Why Do People Love Negative Restaurant Reviews So Much?
This morning The New York Times published a relatively negative takedown of Midtown Manhattan relic 21 Club. In the review, critic Pete Wells takes issue with a game platter that was "as cold as if it had been carried all the way from the hunting lodge" and a Caesar salad that arrived with boxed croutons. It was overall a pretty gentle critique, with the writer drawing comparisons between 21 and Galatoire's in New Orleans. Places where the food is a third and fourth thought, behind history, legacy and very well-stirred cocktails.
But what was most interesting in the review was Wells' opening line:
"Readers who look forward to the dark thrill of a public execution on days when there are no stars attached to this column should turn elsewhere to satisfy their blood lust."
It's a point that rings so true in this modern age of restaurant evaluating — be it from professionals (the fulltime critics), semi-professionals (passionate, knowledgeable and self-funded, bloggers) and amateurs (your friend writing you over Google Chat). Everybody loves to read a nasty little scribble about the steaming pile of turd French bistro or po'boy slinger that just opened. Everybody takes pleasure in hearing about a bad uni dish. As then-Times critic Sam Sifton wrote in 2011: "Lobes of dismal-flavored sea urchin served over thick lardo and heavy toast were just dreadful: the eighth band after Nirvana to write loud-soft-loud music and call it new."

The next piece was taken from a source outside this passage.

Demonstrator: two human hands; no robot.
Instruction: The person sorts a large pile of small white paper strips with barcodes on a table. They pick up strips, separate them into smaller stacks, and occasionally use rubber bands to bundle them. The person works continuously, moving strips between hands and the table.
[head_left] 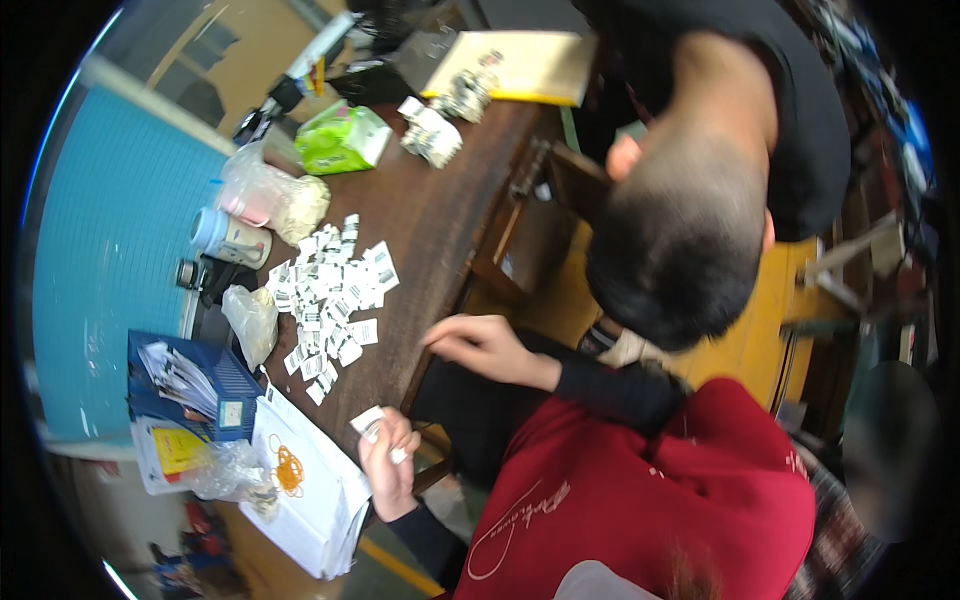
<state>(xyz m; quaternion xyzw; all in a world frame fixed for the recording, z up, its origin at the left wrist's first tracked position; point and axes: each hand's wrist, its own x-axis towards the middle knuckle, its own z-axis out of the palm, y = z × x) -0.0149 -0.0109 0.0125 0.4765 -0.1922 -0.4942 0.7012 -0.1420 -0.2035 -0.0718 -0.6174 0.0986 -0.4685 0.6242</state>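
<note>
Head view: person in red top with black sleeves sits at a dark wooden surface. Left hand at the near edge of the surface, fingers pinched shut on a small white slip, held just off the edge. Right hand hovers by the surface's right edge, fingers loosely curled, nothing in it, well apart from the slip. A spread pile of small white printed labels lies on the surface ahead of the left hand, many overlapping. Left of the pile: crumpled clear bag, pale blue-capped cup on its side, bigger plastic bag with pinkish contents. Blue basket with papers near the left corner, white paper stack with an orange rubber band just beside it. Farther back: green packet, two bundles of labels, yellow envelope. Another person in black leans over at the right, head down.
</note>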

Bad reviews get the hearts racing. Fists shaking. When executed with sharp wit and brutal honestly — with a good cheap shot thrown in like accenting flakes of Maldon salt — they're like motorcycle accidents on the 405. You simply cannot look away. But in the end, you want to avoid the subjects of these bad reviews. And this is not to say I won't be turning up to 21 Club for an icy Manhattan later this winter. As for that terrible sea urchin?
Well, that place closed.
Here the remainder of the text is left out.